What you need to do ▸ Take each line of the data that contains the string "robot" and copy it.

Study material ▸
[Start of section]
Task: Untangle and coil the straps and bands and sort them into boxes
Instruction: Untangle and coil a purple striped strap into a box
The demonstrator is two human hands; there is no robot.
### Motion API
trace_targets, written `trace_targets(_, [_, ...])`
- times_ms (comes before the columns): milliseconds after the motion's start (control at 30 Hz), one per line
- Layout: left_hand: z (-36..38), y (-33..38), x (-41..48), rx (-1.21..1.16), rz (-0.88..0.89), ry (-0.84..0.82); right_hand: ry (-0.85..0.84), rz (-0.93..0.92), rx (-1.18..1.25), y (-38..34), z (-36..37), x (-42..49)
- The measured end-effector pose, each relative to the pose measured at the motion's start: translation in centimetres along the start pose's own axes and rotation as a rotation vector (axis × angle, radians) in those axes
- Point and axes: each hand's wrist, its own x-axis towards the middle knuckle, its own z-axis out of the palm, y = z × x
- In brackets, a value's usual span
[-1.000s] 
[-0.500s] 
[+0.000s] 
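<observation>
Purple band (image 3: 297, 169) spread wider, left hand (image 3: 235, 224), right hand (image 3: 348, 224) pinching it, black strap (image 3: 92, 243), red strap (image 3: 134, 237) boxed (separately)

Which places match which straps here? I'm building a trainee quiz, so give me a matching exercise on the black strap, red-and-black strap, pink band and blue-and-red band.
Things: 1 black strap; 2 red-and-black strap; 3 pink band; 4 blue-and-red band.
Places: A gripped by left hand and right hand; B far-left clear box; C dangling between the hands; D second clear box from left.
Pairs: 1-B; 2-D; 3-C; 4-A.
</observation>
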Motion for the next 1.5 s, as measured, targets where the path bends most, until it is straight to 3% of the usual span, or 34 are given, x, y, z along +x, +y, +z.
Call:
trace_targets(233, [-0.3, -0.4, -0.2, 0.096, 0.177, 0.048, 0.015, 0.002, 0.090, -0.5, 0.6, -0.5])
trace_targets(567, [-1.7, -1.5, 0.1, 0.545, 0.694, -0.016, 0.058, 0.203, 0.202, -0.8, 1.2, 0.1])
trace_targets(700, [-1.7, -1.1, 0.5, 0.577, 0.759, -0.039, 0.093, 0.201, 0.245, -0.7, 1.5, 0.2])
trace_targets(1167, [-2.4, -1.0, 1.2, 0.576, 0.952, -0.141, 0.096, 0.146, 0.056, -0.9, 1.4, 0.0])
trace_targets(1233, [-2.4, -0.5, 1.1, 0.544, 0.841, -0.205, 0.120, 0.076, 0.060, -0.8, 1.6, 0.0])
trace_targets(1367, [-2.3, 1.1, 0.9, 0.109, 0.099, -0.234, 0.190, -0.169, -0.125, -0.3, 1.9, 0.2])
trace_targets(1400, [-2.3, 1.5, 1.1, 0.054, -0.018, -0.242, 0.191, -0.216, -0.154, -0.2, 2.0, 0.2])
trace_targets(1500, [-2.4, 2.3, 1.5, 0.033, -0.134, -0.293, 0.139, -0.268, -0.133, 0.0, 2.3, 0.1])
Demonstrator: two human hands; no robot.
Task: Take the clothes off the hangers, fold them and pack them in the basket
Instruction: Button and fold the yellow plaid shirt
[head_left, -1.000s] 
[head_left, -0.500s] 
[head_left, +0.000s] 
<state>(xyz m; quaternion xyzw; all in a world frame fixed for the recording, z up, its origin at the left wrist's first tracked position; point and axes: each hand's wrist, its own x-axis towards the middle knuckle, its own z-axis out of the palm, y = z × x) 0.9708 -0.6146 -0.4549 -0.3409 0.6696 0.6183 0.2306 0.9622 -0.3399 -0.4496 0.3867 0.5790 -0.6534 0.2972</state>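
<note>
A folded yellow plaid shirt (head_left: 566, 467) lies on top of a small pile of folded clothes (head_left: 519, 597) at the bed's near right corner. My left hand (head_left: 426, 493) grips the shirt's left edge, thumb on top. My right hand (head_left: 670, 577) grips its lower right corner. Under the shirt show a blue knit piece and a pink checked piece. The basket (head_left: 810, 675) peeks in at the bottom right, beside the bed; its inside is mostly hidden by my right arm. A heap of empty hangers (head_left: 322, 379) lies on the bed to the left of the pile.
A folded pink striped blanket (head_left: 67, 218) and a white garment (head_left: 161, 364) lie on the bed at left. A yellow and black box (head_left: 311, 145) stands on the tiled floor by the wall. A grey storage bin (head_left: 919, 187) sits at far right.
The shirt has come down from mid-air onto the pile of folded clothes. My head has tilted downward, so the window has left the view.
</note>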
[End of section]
Result ▸
The demonstrator is two human hands; there is no robot.
Demonstrator: two human hands; no robot.

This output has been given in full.